### Task details
In the material below, find the line with "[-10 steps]" and the line with "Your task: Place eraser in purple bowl", then output those two lines and every line between them, exactly.

--- --- ---

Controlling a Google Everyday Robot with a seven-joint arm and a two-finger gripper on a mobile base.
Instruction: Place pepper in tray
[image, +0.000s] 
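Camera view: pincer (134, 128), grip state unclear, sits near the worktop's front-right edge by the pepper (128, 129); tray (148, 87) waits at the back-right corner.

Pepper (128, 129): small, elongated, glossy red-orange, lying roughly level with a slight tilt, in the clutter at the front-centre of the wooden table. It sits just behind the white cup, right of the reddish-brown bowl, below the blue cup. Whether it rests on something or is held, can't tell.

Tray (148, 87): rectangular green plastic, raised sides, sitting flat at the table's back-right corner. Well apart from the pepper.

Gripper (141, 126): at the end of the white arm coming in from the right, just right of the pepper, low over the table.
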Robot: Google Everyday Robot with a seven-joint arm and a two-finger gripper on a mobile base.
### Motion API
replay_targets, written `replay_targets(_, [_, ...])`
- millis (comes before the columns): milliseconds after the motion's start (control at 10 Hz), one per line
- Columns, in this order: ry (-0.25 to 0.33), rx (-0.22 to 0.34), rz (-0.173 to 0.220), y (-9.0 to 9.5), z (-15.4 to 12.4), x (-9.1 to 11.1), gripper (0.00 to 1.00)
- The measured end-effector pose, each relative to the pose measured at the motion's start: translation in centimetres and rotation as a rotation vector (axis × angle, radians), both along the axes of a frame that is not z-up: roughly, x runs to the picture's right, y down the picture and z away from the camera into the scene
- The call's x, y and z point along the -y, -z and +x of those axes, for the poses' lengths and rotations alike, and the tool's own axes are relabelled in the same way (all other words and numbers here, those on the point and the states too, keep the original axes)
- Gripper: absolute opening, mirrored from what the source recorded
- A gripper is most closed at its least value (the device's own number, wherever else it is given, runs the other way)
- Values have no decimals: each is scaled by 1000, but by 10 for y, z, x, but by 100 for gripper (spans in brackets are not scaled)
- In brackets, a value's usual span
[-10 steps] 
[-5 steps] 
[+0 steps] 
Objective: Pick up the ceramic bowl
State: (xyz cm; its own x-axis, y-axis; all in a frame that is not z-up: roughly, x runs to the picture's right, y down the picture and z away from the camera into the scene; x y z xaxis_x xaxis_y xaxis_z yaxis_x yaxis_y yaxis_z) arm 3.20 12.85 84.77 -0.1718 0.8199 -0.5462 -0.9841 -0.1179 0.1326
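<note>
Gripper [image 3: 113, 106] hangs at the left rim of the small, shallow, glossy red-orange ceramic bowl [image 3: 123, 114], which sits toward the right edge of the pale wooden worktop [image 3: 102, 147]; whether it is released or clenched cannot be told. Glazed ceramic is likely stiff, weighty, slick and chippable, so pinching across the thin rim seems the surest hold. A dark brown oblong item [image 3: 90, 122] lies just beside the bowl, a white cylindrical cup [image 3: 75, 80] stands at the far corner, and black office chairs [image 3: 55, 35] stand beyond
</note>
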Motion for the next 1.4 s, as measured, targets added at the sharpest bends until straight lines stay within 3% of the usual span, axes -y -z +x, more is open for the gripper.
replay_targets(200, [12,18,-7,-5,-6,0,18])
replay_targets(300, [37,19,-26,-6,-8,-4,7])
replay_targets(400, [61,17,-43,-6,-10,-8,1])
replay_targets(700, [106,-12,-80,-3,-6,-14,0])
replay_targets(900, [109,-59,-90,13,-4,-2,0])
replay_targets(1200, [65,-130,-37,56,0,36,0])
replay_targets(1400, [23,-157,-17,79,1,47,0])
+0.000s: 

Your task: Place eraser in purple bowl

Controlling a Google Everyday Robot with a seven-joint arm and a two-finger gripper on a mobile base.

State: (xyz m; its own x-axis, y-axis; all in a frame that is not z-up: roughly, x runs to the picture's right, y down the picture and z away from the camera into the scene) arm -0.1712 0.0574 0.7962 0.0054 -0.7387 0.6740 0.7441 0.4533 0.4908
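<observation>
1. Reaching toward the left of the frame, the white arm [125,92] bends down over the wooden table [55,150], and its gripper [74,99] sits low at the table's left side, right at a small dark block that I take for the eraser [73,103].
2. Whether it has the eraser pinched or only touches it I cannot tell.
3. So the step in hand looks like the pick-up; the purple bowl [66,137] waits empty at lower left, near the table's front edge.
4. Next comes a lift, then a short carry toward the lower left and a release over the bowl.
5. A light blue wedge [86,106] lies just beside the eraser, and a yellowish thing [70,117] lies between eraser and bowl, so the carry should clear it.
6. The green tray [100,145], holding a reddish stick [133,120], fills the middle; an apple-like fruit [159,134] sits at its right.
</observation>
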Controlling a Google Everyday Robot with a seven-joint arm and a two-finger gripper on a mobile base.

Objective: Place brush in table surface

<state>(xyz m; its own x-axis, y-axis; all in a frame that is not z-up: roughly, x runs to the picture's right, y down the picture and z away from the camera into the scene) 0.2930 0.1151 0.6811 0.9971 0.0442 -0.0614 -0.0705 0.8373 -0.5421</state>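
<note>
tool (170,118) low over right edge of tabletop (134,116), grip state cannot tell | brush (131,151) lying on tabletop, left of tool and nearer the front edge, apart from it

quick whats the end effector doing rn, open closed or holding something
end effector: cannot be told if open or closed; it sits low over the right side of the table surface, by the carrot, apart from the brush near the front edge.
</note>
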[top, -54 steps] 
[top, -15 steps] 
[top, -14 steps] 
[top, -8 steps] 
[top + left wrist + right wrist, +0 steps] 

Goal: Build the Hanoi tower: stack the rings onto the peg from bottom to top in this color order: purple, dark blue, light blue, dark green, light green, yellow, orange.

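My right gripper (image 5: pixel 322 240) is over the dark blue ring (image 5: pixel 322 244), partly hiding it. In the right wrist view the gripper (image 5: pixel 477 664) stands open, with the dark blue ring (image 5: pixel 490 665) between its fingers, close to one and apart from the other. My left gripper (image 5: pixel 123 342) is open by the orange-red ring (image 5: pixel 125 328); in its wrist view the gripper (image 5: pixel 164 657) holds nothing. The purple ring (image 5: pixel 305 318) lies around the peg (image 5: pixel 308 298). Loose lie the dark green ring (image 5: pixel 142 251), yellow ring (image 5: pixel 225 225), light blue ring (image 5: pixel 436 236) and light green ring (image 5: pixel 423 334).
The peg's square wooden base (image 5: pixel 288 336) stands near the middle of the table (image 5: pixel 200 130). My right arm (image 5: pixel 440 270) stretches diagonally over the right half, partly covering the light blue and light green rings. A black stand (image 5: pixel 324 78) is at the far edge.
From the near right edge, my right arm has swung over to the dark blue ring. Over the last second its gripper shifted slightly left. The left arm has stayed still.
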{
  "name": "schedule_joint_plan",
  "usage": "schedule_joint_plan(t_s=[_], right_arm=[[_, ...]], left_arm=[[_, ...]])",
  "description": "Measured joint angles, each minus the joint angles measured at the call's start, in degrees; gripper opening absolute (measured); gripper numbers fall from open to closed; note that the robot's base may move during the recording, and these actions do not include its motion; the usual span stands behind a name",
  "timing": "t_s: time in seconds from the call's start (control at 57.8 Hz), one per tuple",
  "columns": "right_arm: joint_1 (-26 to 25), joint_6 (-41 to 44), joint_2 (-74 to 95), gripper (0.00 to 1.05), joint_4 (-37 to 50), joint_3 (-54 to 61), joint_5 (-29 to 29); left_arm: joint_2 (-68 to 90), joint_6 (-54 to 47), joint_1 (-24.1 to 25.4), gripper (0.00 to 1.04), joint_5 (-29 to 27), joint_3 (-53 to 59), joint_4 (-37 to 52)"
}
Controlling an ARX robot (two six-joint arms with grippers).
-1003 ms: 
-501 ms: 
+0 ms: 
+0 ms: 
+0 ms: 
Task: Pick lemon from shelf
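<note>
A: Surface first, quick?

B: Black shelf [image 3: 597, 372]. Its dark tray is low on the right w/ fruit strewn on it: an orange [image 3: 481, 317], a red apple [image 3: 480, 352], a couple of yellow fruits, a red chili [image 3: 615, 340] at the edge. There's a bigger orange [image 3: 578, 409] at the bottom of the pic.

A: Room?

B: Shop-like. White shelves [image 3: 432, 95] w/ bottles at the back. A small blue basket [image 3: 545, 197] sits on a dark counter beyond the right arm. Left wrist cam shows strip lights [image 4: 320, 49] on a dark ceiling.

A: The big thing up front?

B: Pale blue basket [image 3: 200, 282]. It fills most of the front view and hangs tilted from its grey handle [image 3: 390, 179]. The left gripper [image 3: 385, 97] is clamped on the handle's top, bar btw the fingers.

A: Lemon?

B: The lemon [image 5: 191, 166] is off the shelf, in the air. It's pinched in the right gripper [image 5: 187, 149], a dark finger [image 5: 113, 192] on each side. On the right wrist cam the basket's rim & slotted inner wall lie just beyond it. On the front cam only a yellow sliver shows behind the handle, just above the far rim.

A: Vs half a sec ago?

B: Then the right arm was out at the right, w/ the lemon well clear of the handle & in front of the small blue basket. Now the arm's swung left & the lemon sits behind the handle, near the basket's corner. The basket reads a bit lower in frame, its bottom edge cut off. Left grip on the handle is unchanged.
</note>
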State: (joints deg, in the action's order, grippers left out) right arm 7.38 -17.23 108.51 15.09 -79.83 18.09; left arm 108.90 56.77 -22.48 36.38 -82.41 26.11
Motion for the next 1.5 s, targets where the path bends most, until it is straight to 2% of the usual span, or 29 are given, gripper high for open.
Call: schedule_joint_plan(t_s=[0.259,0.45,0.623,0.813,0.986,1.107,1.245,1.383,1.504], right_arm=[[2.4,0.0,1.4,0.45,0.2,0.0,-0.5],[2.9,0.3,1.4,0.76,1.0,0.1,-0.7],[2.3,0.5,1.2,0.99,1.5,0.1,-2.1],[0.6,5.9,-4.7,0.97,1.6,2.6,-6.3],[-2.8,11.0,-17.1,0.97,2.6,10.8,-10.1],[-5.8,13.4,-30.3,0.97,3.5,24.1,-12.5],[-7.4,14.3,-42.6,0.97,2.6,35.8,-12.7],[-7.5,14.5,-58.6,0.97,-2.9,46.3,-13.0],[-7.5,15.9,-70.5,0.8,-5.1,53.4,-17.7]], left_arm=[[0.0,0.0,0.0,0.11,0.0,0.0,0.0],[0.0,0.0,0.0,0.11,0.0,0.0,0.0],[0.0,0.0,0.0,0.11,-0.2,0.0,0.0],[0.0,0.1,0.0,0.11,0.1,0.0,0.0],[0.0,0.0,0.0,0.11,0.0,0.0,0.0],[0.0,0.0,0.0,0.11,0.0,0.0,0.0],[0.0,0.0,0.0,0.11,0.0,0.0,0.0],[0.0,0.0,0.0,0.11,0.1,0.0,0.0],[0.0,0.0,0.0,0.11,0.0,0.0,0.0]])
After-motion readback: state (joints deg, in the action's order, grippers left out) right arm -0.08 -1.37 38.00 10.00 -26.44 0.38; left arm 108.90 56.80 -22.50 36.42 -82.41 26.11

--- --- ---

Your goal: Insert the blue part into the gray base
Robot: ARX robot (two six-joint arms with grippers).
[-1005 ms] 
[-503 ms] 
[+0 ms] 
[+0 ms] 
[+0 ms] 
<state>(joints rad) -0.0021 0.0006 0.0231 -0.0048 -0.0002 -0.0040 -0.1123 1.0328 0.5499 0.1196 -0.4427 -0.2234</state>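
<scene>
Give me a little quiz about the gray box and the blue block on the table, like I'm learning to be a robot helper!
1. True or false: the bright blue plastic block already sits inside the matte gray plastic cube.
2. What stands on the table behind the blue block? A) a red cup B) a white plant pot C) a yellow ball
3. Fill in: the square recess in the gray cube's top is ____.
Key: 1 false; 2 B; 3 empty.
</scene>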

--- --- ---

### The completed task
[-10 steps] 
[-5 steps] 
[+0 steps] 
Objective: Pick up the ceramic bowl
State: (xyz cm; its own x-axis, y-axis; all in a frame that is not z-up: roughly, x runs to the picture's right, y down the picture and z away from the camera into the scene; x y z xaxis_x xaxis_y xaxis_z yaxis_x yaxis_y yaxis_z) arm 3.20 12.85 84.77 -0.1718 0.8199 -0.5462 -0.9841 -0.1179 0.1326
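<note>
Gripper [image 3: 113, 106] hangs at the left rim of the small, shallow, glossy red-orange ceramic bowl [image 3: 123, 114], which sits toward the right edge of the pale wooden worktop [image 3: 102, 147]; whether it is released or clenched cannot be told. Glazed ceramic is likely stiff, weighty, slick and chippable, so pinching across the thin rim seems the surest hold. A dark brown oblong item [image 3: 90, 122] lies just beside the bowl, a white cylindrical cup [image 3: 75, 80] stands at the far corner, and black office chairs [image 3: 55, 35] stand beyond
</note>
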Motion for the next 1.4 s, as measured, targets added at the sharpest bends until straight lines stay within 3% of the usual span, axes -y -z +x, more is open for the gripper.
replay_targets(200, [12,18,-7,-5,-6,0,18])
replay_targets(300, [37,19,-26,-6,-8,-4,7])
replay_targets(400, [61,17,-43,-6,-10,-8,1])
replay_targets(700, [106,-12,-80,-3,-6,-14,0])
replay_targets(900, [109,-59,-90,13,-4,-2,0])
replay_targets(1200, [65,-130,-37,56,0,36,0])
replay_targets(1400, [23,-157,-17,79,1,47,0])
+0.000s: 

Your task: Place eraser in purple bowl

This output has been given in full.